#### [Work to complete]
Could you write out the records below exactly as they appear, leaving out any pictures?

── Dataset excerpts

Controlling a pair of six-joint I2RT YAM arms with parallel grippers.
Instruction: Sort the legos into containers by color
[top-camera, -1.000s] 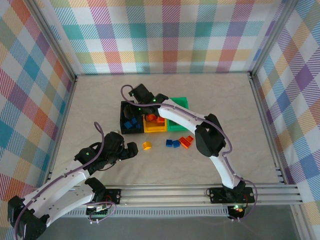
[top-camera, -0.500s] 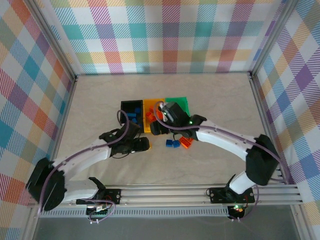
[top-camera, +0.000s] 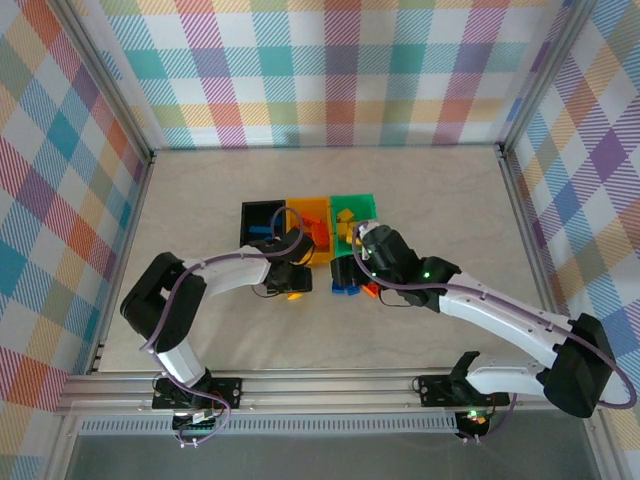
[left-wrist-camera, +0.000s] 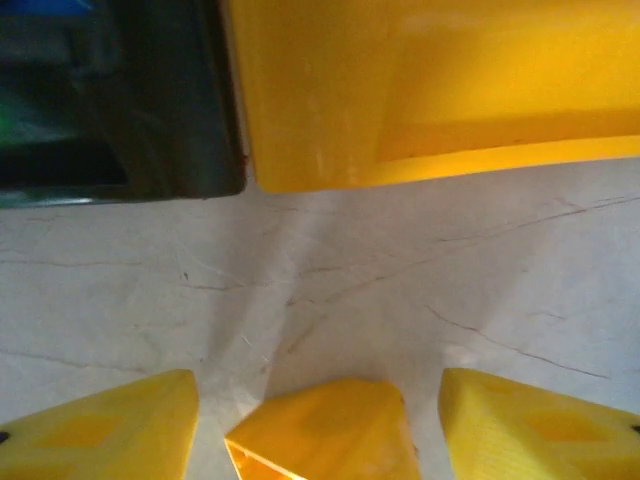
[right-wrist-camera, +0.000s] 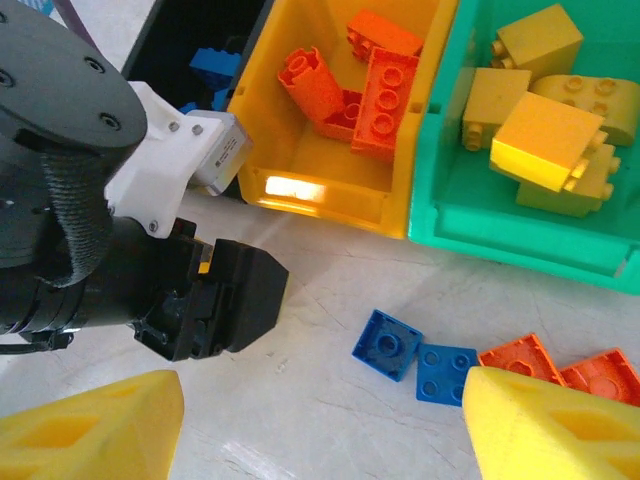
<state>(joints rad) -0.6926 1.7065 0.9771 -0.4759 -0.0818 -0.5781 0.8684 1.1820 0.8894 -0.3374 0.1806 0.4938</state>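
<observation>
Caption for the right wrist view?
Orange legos in yellow bin, yellow legos in green bin; unsorted legos outside.

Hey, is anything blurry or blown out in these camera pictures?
Left wrist: soft all over, the yellow-orange bin and the yellow brick both out of focus. Right wrist: orange bricks sharp, glare patch on that bin's front wall, near fingertips blurred. Top external: evenly lit, sharp.

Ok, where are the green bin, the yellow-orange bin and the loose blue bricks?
green bin (right-wrist-camera: 520, 255): right wrist view, near wall.
yellow-orange bin (right-wrist-camera: 340, 205): right wrist view, near wall.
loose blue bricks (right-wrist-camera: 388, 345): right wrist view, left brick's top.
</observation>
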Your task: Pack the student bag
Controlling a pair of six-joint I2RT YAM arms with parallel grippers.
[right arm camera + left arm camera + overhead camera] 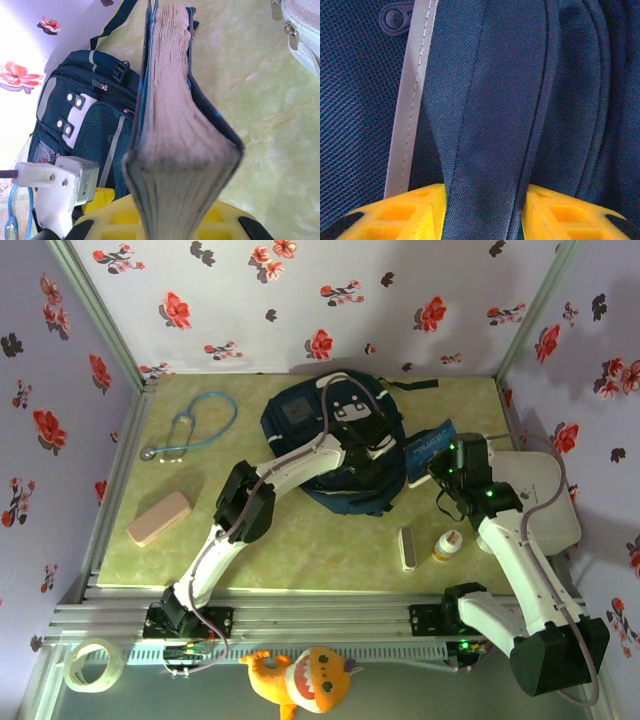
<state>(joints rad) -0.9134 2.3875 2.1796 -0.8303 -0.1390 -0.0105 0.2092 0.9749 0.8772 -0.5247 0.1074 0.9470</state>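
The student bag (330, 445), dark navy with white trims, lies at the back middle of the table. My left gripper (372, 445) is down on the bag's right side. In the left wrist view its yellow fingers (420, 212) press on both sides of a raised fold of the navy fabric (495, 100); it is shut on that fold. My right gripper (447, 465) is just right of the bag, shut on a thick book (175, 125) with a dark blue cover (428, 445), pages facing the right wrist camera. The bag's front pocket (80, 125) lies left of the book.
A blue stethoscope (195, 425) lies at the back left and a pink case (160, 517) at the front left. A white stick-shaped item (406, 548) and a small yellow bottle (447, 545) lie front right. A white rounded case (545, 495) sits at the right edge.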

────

#### [Problem solution]
Controlling a pair of six-joint I2RT YAM arms with parallel grippers.
Instruction: Sort the legos into containers by color
[top-camera, -1.000s] 
[top-camera, -0.500s] 
[top-camera, +0.000s] 
[left-wrist-camera, +0.000s] 
[right-wrist-camera, +0.000s] 
<state>(joints rad) -0.6926 1.7065 0.9771 -0.4759 -0.0818 -0.5781 0.8684 1.1820 0.8894 -0.3374 0.1806 0.4938</state>
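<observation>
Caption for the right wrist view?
Orange legos in yellow bin, yellow legos in green bin; unsorted legos outside.

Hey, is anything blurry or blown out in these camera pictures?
Left wrist: soft all over, the yellow-orange bin and the yellow brick both out of focus. Right wrist: orange bricks sharp, glare patch on that bin's front wall, near fingertips blurred. Top external: evenly lit, sharp.

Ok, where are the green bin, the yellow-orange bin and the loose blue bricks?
green bin (right-wrist-camera: 520, 255): right wrist view, near wall.
yellow-orange bin (right-wrist-camera: 340, 205): right wrist view, near wall.
loose blue bricks (right-wrist-camera: 388, 345): right wrist view, left brick's top.
</observation>
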Your task: Pack the student bag
Controlling a pair of six-joint I2RT YAM arms with parallel grippers.
[right arm camera + left arm camera + overhead camera] 
<state>(joints rad) -0.9134 2.3875 2.1796 -0.8303 -0.1390 -0.0105 0.2092 0.9749 0.8772 -0.5247 0.1074 0.9470</state>
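The student bag (330, 445), dark navy with white trims, lies at the back middle of the table. My left gripper (372, 445) is down on the bag's right side. In the left wrist view its yellow fingers (420, 212) press on both sides of a raised fold of the navy fabric (495, 100); it is shut on that fold. My right gripper (447, 465) is just right of the bag, shut on a thick book (175, 125) with a dark blue cover (428, 445), pages facing the right wrist camera. The bag's front pocket (80, 125) lies left of the book.
A blue stethoscope (195, 425) lies at the back left and a pink case (160, 517) at the front left. A white stick-shaped item (406, 548) and a small yellow bottle (447, 545) lie front right. A white rounded case (545, 495) sits at the right edge.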

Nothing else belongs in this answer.